Before we separated, he said he liked my shirt, and that it was his favorite so far. I thanked him for that. If I had nothing else to offer the world, I would always have style. It was a sad recompense.

I did not cry. I would never cry in front of him. I would save it until I made it to the very edge of campus, ducking into a small building and finding an empty bathroom, then letting it all out in heaves and gasps. No one noticed my red and swollen eyes on the commuter rail. I slumped into the window, watching but not seeing the barren landscape rushing by. This was the fall. We were well into November, and in a few days I would board the ‘Don’t Cry For Me Argentina’ plane bound for San Diego and a family wedding, at which I would come out to my brother as a gay man and tell the sad tale of this recent heartbreak to little if any consolation.

Deep in my heart I’m concealing
Things that I’m longing to say
Scared to confess what I’m feeling
Frightened you’ll slip away,
You must love me,
You must love me.

Back from California, there were just a few more class days left of my last semester at Brandeis. Having spurred my coming out to my brother, my grief then prompted me to tell the story to my friend Danielle. We walked along toward the bottom of campus on a cold December day – and I simply said I loved someone and he didn’t love me back. I still remember our hug at the end of that walk, and how soft her hair felt. I wondered if those hugs could be enough to sustain someone throughout life, or if they were only there to catch us when we fell out of love.

Near the end of the month, with the semester finished, and my final papers completed and submitted, I was standing near the ATM when he came around the corner. Though the afternoon was young, the light had gone, and in the dim shadows of an early dusk we said a quick hello, and then it was done. My time at Brandeis was over. My memories of him, once emblazoned upon my heart and head, would only fade, lacking nourishment, first from him and then, months, maybe a year later, from me.

But at the end of 1996 I only had Madonna to snap me out of it. She triumphantly returned with her star-turn in ‘Evita’, attending the premiere in this gorgeous Galliano ensemble (he was okay then), and for me it was a welcome distraction to the tumultuous turbulence of an insatiable heart.

In the darkness of that December, I made the determination to never be ignored. No matter what it took, no matter how outlandish I ended up, I would make myself into the brightest ball on the fucking Christmas tree.
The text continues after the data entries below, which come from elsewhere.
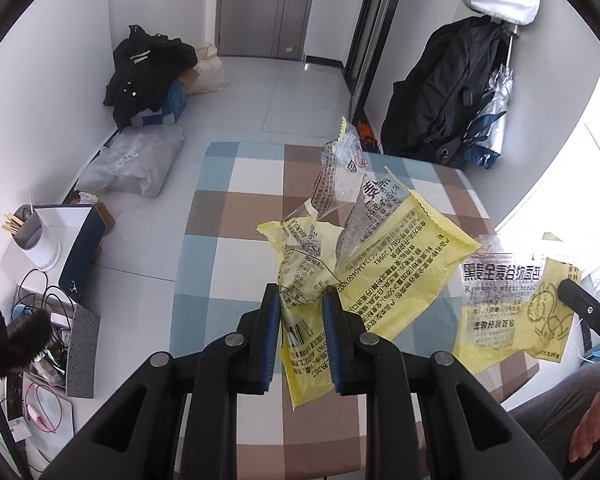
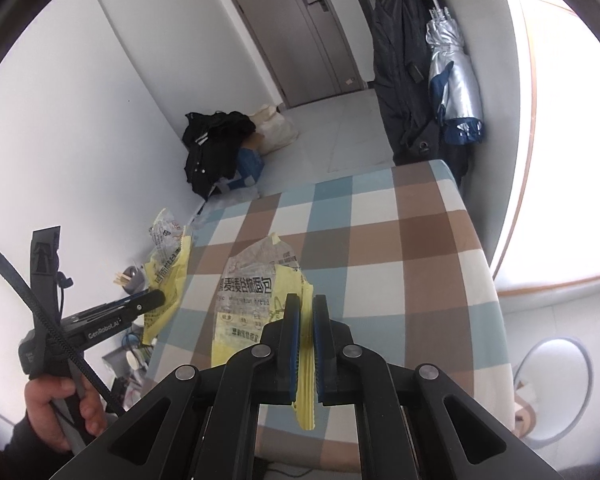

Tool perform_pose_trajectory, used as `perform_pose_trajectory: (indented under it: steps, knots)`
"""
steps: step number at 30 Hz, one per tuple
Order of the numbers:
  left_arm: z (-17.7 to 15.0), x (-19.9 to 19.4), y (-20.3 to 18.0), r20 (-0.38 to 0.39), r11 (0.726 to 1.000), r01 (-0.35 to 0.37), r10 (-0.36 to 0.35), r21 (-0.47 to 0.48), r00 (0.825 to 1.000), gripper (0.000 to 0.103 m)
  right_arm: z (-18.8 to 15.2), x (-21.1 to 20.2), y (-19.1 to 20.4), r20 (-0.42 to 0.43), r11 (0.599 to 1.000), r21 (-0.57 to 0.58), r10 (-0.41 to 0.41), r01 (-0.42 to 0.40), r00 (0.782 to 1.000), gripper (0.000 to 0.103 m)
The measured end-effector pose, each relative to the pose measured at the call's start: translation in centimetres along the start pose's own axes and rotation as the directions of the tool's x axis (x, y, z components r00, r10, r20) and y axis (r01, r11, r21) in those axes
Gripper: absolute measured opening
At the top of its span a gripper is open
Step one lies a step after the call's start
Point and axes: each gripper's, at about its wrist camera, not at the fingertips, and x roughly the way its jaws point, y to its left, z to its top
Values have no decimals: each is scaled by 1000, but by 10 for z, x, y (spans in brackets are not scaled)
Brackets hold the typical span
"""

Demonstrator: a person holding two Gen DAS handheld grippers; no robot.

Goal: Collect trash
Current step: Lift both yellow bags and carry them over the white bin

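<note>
My left gripper (image 1: 300,300) is shut on a bunch of yellow and clear bread wrappers (image 1: 364,248) and holds them up above the checked table (image 1: 228,208). My right gripper (image 2: 306,308) is shut on another yellow and clear bread wrapper (image 2: 256,292), held above the same table (image 2: 400,248). That wrapper also shows at the right in the left wrist view (image 1: 512,300), with the right gripper's finger (image 1: 588,312) at its edge. The left gripper (image 2: 156,300) and its wrappers (image 2: 168,256) show at the left in the right wrist view.
Floor beside the table holds black clothes on a blue box (image 1: 148,76), a grey plastic bag (image 1: 136,164), a white cup with sticks (image 1: 36,240) and cables (image 1: 40,300). A dark coat and silver umbrella (image 1: 496,116) hang at the far right. A white round bin (image 2: 556,392) stands right of the table.
</note>
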Motion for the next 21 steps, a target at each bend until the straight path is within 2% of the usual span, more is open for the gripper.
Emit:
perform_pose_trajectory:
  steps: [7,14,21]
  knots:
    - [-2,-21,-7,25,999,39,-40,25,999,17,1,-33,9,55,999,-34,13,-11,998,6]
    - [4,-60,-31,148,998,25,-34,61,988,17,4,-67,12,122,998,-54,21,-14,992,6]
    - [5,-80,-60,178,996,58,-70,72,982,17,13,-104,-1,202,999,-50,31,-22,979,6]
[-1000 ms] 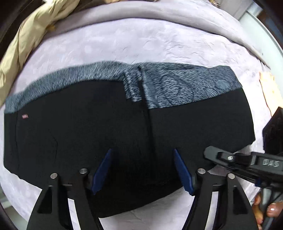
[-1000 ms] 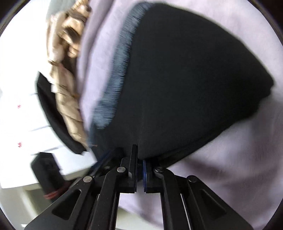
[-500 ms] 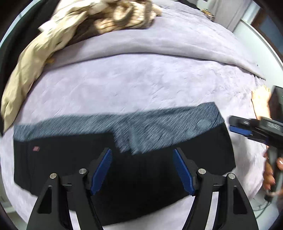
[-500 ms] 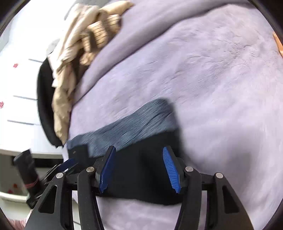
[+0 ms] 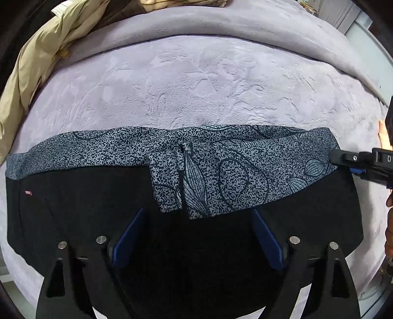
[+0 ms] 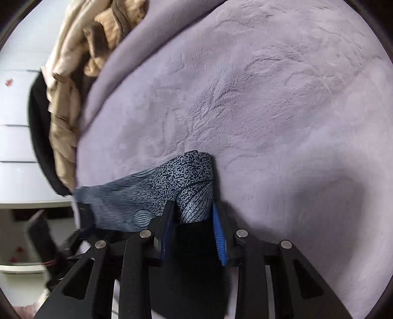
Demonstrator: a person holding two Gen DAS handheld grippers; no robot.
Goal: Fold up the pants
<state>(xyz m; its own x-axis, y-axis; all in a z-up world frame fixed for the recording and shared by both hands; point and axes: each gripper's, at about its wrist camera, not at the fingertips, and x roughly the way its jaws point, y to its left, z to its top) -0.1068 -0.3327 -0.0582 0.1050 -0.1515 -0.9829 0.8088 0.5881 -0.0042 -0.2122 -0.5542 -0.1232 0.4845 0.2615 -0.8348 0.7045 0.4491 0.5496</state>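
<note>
Black pants [image 5: 86,211] with a speckled blue-grey waistband [image 5: 221,166] lie folded flat across a lavender blanket [image 5: 196,86]. My left gripper [image 5: 196,213] hovers over the black cloth near the front edge. Its jaws are opening wide and nothing is pinched between them. In the left wrist view my right gripper [image 5: 343,157] reaches the waistband's right end. In the right wrist view the right gripper [image 6: 192,208] straddles the waistband corner [image 6: 191,176]. Its jaws are closing with the cloth between them, and its blue pad [image 6: 218,235] stands just beside the fabric.
Beige and tan clothes [image 5: 32,81] are heaped at the blanket's far left and also show as a beige heap [image 6: 66,98] in the right wrist view. A grey blanket fold [image 5: 221,22] runs along the back. White drawers [image 6: 17,137] stand beyond the bed. A person's hand [image 5: 389,220] shows at the right edge.
The right gripper let go of the pants' dark edge, swung to the waistband corner and is narrowing around it. The left gripper's jaws have spread wider and moved in over the pants.
</note>
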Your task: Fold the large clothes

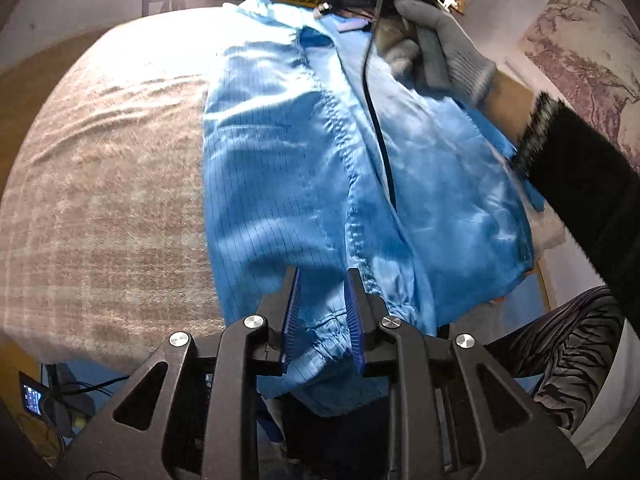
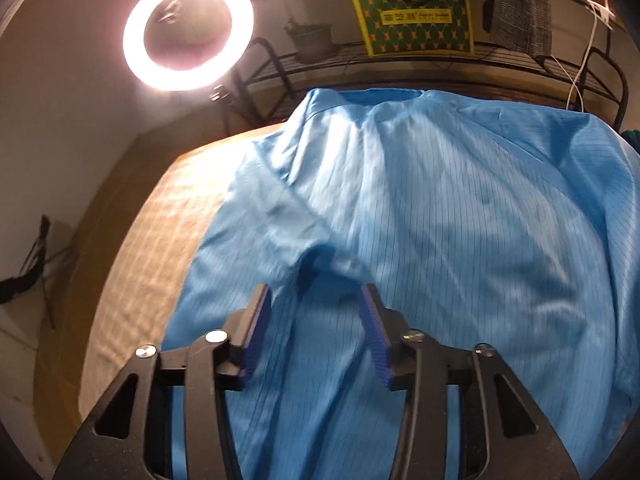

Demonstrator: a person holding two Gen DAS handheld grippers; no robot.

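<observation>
Blue garment (image 2: 440,208) hides the bed (image 1: 100,160) — both tongs (image 1: 322,276) (image 2: 316,292) apart, gripping nothing.

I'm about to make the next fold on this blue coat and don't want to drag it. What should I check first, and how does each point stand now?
1. Left gripper free of cloth: not ok. Its jaws stand slightly apart with the gathered cuff between the pads; whether they press it, cannot tell.
2. Right gripper released: ok. Jaws stand wide, and the blue coat lies below them.
3. Coat resting on the beige blanket: ok, though its near edge hangs over the side.
4. Fabric smooth: not ok, creases run along the seam.
5. Black cable clear of the coat: not ok, it crosses over it.
</observation>
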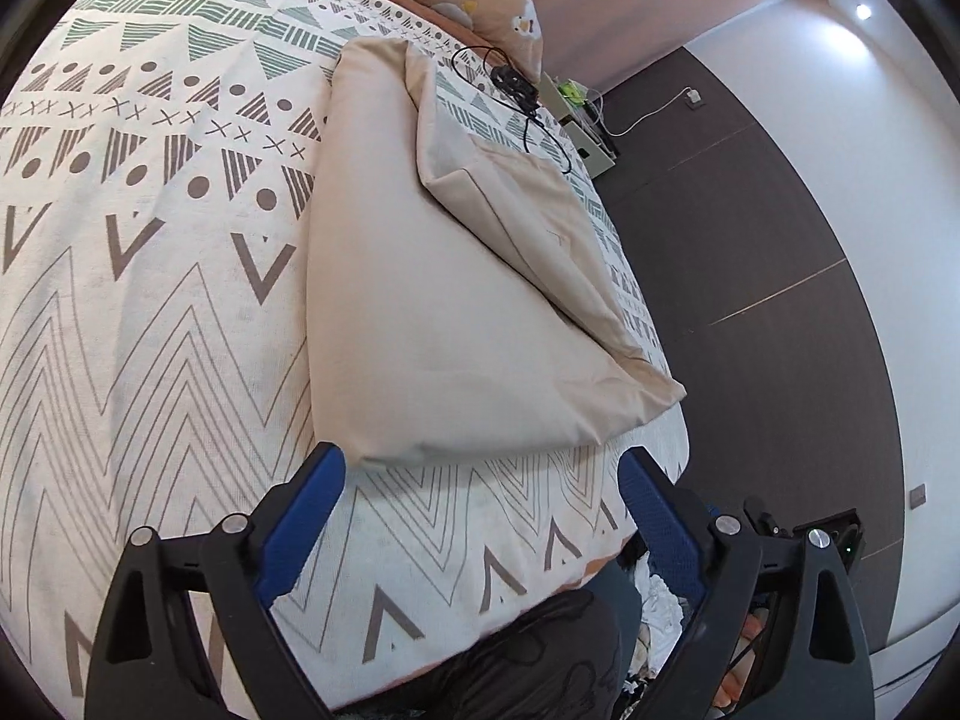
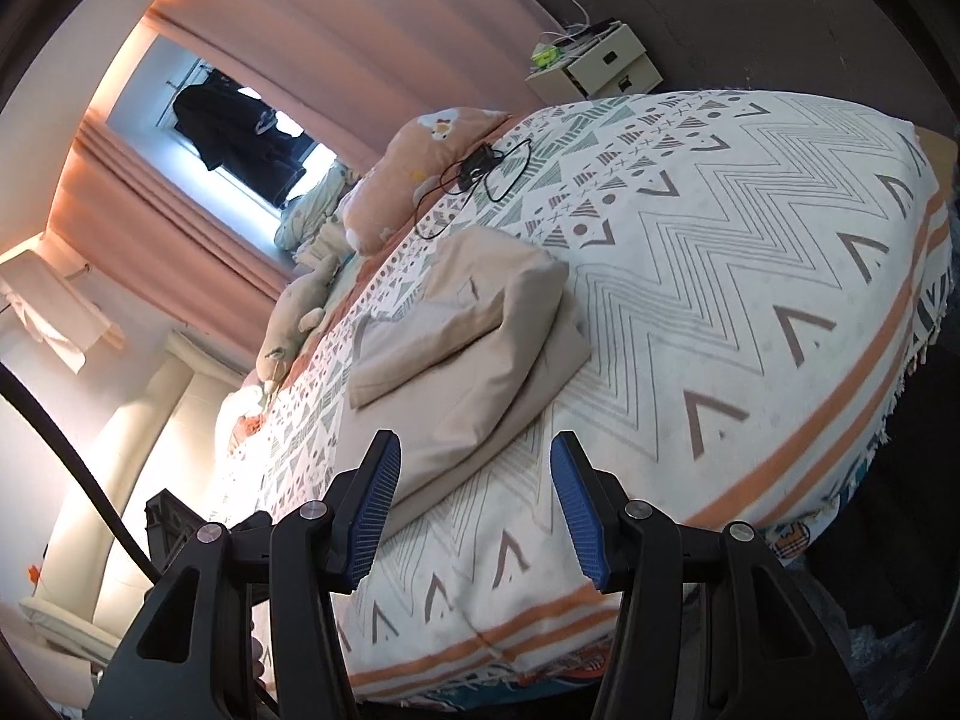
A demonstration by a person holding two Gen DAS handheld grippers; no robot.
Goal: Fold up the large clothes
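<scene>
Beige garment (image 1: 456, 300) lies part-folded on the patterned bedspread (image 1: 150, 300), soft, light, floppy. Left gripper (image 1: 480, 480) hovers at its near edge, jaws wide, empty; right gripper (image 2: 474, 492) likewise. Best pinch looks like the near corners.

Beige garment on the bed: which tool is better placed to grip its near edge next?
Probably the left tool: it is open, and the beige garment has its near edge just beyond its fingertips. The right tool, also open, faces one corner only.
</scene>
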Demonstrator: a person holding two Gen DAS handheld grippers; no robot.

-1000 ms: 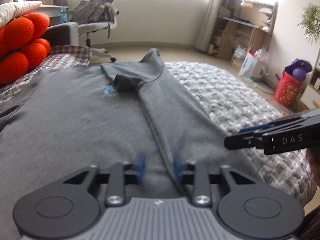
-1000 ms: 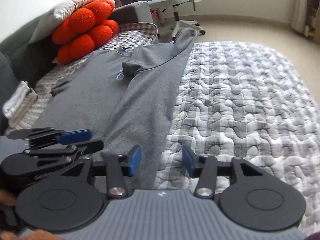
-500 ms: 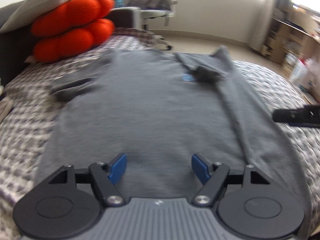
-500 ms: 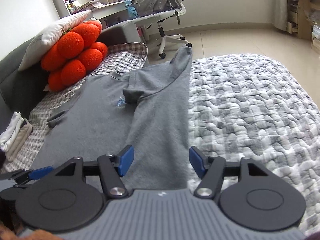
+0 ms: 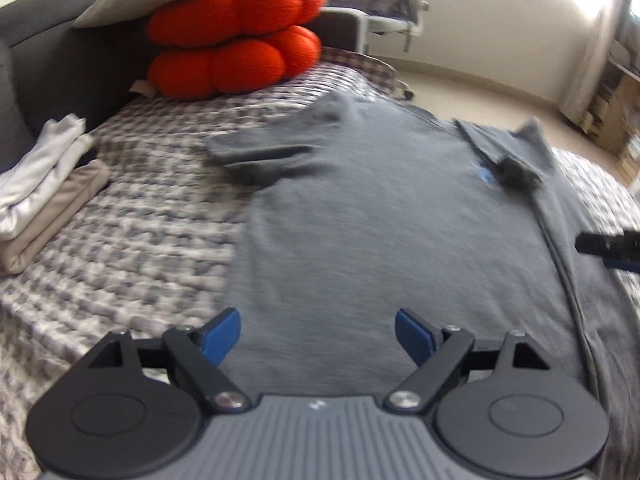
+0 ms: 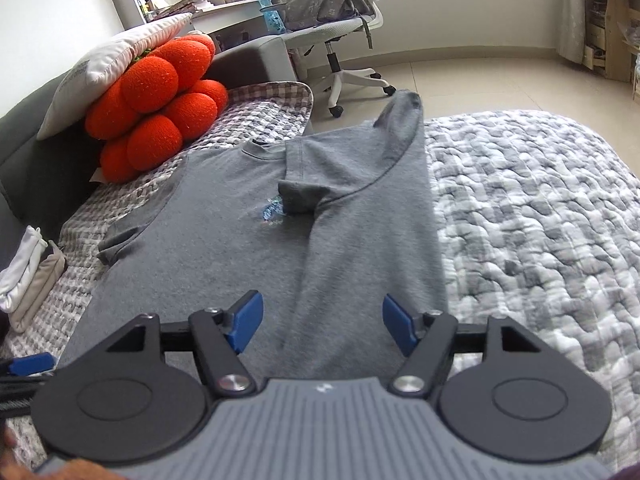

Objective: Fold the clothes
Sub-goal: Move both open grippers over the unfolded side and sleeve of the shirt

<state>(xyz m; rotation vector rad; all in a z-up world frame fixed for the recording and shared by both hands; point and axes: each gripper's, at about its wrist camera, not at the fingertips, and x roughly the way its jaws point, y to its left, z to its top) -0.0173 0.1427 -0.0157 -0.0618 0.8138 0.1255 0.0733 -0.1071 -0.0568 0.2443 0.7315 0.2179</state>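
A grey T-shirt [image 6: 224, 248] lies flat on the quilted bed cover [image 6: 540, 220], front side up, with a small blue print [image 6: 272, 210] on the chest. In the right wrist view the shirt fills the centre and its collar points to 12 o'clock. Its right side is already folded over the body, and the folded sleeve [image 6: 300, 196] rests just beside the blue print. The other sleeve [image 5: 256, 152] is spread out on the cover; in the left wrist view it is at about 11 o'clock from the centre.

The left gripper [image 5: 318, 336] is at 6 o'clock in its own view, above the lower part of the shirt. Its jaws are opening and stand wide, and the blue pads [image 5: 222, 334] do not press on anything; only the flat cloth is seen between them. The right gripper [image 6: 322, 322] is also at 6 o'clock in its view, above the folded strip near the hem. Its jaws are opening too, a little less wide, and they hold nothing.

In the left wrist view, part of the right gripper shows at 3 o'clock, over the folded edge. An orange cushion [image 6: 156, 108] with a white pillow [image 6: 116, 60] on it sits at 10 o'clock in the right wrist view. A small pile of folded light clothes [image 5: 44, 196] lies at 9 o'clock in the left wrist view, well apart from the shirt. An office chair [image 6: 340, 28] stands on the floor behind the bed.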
If he couldn’t see that, if he couldn’t realize how wonderful it could be, how wonderful I could be, then I would make the rest of the world see it and know, and when they were all pointing at me, when they were all whispering, and his was the last head that turned to look, I wouldn’t even care.

There was rage, there was want, there was hurt and pain and tears like I’d never shed before. All for a boy – a silly boy who didn’t sit next to me in class.

If anything, I learned a lot from that last semester. I learned that those games were played for a reason. I learned the unattractiveness of wanting something so badly. And I learned to hold back, to hesitate, to hold my heart in check. I learned to not feel, to harden myself off to people. It was a reluctant lesson, one that I fought against until I could not fight anymore. And it was, I am foolishly happy to report, something I would forget when the next cute boy showed me the least bit of interest. My heart would not be tamed so easily, even if my head knew better.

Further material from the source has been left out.